Post by Susan Peabody on Aug 19, 2012 11:05:07 GMT -8
Attitude of Gratitude
If you go to AA, you know we talk a lot about the benefits of gratitude.
Gratitude can be a feeling when things are going our way, but it is more important as a decision we make no matter how things are going.
Just keep it simple. "I am grateful."
Because many addicts are addicted to self-pity this is a wonderful antidote. An attitude of gratitude displaces self-pity.
The AA literature is very stern about this. It says you cannot stay sober without gratitude. You will lose everything good about your recovery if you do not adhere to this principle. Wow!
AA is famous for its "gratitude list." Keep it handy.
At least once a day be grateful for something. Nature, in-house plumbing?
Implemented properly, your list will take the edge off of bad things like anger, depression and fear. It does not erase these feelings, but it helps.
People like you, and you have more friends, if you are grateful about things in your life.
If you look around you will see people taking a stab at being grateful. When my daughter died I was grateful that she was now in heaven with the baby she lost.
Resentment is the opposite of gratitude so it must go. (Not temporary anger, but resentment (anger revisited).
It bears repeating, gratitude is a decision not a feeling. . .
Post by mgolden on Dec 6, 2012 0:56:53 GMT -8
I absolute love making a gratitude list! I write down at least a handful of things every day. When I meditate I think about blessings, and gratitude. It really is so powerful in keeping one sober, essential. Sometimes my day will start off sluggish or grumpy and once I'm in that grateful space it turns everything around.... great post!
Post by dhafirah on Mar 9, 2014 8:12:02 GMT -8
In this moment I feel grateful:
I am grateful for God's Mercy
I am grateful that today I read posts in this forum that reminds me that I should be grateful,
I am grateful that I am alive,
I am grateful that my children are healthy and safe,
I am grateful that I am learning about myself and how to live a healthier life,
I am grateful for those who are tasting the sweet rewards of recovery and share their experiences and wisdom,
I am grateful for those who are just entering recovery or are aware of the issue because this reminds me of the reality of my journey,
I am grateful for my friends,
I am grateful for my family,
I am grateful that I know I am God's creation,
I am grateful for the desire not to be envious or jealous of someone else's life because what God Willed for me will not miss me,
I am grateful that I know I am okay even when I have self-doubt,
I am grateful for the periods in my life when I felt like I was going to lose it because I realized that I never want to compromise my sanity again,
And I am grateful to know that life will not be easy or satisfying all the time but as long as I believe in God, remain present and real with myself, and want the best for myself I will not lose.

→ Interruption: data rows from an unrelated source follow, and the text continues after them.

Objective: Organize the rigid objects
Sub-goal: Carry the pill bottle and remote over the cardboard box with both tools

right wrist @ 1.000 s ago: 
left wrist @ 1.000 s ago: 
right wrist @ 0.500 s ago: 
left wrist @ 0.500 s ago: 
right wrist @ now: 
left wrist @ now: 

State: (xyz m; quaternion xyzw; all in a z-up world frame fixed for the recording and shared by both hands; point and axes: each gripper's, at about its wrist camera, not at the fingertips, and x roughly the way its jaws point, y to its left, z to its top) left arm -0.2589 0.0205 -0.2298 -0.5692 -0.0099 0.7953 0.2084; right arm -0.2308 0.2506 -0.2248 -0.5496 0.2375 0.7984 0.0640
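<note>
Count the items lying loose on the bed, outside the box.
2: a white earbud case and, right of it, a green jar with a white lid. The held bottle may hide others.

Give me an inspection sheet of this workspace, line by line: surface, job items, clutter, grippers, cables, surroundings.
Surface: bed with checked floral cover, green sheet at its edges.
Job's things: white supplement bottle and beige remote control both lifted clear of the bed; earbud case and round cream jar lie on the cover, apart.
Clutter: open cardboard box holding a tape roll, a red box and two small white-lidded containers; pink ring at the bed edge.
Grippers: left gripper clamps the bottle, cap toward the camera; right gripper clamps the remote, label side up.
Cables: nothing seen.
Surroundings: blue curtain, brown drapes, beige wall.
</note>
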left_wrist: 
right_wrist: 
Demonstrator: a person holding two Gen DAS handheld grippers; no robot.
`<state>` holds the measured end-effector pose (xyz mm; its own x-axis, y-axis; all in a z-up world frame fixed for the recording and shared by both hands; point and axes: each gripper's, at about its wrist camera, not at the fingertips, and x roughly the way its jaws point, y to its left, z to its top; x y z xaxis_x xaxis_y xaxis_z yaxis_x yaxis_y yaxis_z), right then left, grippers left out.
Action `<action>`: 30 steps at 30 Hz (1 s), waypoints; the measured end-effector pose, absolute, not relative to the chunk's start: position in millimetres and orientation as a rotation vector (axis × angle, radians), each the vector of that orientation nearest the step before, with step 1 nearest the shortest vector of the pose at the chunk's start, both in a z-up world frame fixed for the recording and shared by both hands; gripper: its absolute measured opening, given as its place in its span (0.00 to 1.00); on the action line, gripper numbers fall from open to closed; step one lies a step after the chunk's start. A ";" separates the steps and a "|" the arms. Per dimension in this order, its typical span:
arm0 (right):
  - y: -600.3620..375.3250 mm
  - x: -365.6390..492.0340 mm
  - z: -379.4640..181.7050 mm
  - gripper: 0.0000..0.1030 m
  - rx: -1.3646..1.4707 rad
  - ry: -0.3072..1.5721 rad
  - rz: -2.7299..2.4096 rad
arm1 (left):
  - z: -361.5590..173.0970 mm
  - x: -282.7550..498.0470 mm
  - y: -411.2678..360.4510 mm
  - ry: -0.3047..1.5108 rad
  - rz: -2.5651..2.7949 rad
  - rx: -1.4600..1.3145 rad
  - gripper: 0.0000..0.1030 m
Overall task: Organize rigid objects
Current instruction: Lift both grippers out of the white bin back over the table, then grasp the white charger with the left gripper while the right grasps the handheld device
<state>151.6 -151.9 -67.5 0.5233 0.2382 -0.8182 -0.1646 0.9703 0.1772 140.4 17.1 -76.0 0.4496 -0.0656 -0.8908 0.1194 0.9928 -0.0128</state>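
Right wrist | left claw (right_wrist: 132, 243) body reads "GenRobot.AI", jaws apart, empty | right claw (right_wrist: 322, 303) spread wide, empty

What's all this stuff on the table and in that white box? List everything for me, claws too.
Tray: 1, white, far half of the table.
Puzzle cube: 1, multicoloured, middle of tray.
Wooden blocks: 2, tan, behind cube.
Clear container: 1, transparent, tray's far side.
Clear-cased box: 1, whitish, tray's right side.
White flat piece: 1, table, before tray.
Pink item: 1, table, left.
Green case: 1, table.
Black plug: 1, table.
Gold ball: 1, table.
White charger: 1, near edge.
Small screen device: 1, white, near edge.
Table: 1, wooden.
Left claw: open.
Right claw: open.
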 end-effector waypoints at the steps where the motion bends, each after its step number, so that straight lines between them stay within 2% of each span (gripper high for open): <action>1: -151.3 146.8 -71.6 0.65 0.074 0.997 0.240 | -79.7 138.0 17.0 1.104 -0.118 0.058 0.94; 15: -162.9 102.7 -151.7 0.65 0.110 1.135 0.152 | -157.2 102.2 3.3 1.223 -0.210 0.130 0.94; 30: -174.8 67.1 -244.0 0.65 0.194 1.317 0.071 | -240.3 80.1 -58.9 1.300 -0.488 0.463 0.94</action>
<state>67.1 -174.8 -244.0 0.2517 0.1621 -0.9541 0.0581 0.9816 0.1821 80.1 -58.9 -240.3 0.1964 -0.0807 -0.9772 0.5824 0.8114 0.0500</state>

Post by Susan Peabody on May 28, 2016 7:25:43 GMT -8
I can't say this enough . . .
Email to new member . . .
I am grateful. Grateful for what I have. Grateful for what I chose to walk away from ...
God likes gratitude. I first heard about the importance of gratitude when I joined AA in 1982. I was told by my sponsor and at meetings that gratitude is not a feeling you have when things go your way, but an attitude you have about life. They called it an "attitude of gratitude." It is easy to be grateful when things are going your way, but it is much harder to be grateful in the middle of chaos. When I am in crisis I am not grateful for the problem, but I am grateful that I have friends, family, and God to help me through it.
To what I learned in AA I want to add that gratitude is the cure for self-pity which is toxic. I was addicted to self-pity when I got to AA. I used gratitude to combat it and it worked. I told myself, "I am not a victim, I am a survivor." Well you get my point.